• _Task item_
As soon as the line containing "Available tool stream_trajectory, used" appears in the material below, start returning lines exactly, and end with the line containing "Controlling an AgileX".

• _Recorded data_
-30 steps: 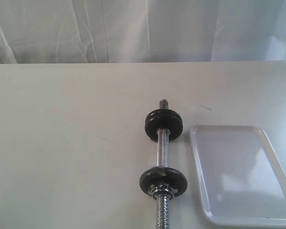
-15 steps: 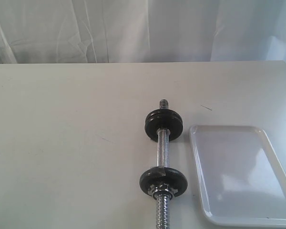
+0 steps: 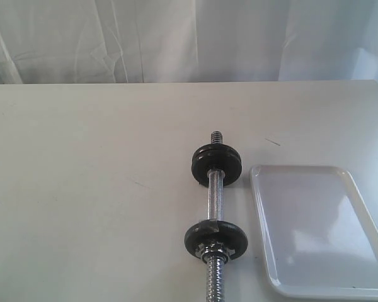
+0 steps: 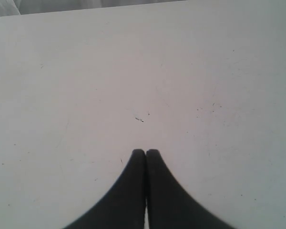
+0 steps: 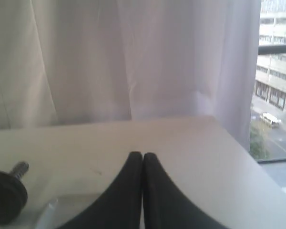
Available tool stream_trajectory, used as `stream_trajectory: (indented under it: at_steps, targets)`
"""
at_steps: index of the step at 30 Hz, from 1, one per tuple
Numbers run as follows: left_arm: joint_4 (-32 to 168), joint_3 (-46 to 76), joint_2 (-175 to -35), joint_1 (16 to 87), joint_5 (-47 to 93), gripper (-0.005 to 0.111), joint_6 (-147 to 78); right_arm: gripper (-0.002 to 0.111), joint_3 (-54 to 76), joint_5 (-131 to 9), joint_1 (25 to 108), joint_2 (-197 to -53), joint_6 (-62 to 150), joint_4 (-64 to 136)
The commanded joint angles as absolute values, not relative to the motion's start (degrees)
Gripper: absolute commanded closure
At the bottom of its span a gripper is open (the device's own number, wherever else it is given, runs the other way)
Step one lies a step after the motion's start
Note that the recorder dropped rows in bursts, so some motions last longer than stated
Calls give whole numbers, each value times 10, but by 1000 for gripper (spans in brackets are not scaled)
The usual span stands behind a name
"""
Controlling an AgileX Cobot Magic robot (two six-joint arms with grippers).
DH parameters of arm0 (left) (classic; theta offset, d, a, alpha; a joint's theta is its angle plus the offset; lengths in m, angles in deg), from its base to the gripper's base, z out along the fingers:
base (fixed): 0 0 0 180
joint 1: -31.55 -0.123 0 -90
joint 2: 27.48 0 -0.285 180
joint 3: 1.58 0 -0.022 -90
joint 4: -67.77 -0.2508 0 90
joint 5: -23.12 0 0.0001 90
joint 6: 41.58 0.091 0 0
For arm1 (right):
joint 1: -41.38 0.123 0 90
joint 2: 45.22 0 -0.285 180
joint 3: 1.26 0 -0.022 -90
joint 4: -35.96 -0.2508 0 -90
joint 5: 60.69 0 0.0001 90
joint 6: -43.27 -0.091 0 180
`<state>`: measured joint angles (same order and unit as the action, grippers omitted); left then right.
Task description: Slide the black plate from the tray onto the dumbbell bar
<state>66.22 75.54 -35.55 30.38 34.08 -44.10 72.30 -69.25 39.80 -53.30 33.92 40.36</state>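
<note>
The chrome dumbbell bar (image 3: 215, 200) lies on the white table, pointing away from the camera. A black plate (image 3: 201, 165) sits on it near the far threaded end. Another black plate (image 3: 195, 238) sits on it nearer the front, with a metal collar (image 3: 215, 253) against it. To the right of the bar, the white tray (image 3: 315, 226) has nothing in it. Neither arm shows in the exterior view. My left gripper (image 4: 146, 151) is shut over bare table. My right gripper (image 5: 142, 154) is shut and empty; the far plate (image 5: 7, 195) shows in its view.
A white curtain (image 3: 176, 38) hangs behind the table's far edge. The right wrist view shows the table's corner and a window (image 5: 276, 71) onto buildings beyond it. The tray reaches close to the table's front right.
</note>
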Motion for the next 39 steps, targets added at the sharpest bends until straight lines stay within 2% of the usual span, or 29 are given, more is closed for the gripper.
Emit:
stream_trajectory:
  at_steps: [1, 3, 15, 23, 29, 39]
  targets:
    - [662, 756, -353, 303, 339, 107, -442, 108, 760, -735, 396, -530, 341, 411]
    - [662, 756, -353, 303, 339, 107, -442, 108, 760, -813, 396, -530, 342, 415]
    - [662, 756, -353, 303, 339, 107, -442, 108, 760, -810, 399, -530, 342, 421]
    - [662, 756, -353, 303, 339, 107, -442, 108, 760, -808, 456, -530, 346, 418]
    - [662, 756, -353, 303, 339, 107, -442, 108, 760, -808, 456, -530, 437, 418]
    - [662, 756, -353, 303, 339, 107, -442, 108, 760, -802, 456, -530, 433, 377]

• _Response_
Available tool stream_trajectory, used as `stream_trajectory: (indented under it: at_steps, targets)`
"""
at_steps: index of the step at 30 Hz, from 1, one per tuple
Numbers run as follows: left_arm: joint_4 (-32 to 168), joint_3 (-46 to 76), joint_2 (-175 to -35), joint_1 (16 to 87), joint_5 (-47 to 93), gripper (-0.005 to 0.111), joint_6 (-147 to 78); right_arm: gripper (-0.002 to 0.111), joint_3 (-54 to 76), joint_5 (-131 to 9), joint_1 (25 to 108), joint_2 (-197 to -53), joint_6 (-62 to 150), joint_4 (-64 to 136)
The commanded joint angles as absolute values, not relative to the motion's start (degrees)
Gripper: absolute commanded closure
At the bottom of its span a gripper is open (the device's own number, wherever else it is given, runs the other way)
Step one lies a step after the motion's start
Note that the recorder dropped rows in bursts, so some motions last longer than stated
Calls give whole numbers, each value times 10, but by 1000 for gripper (spans in brackets are not scaled)
The usual span stands behind a name
"""
Controlling an AgileX Cobot Magic robot (two six-joint arms with grippers).

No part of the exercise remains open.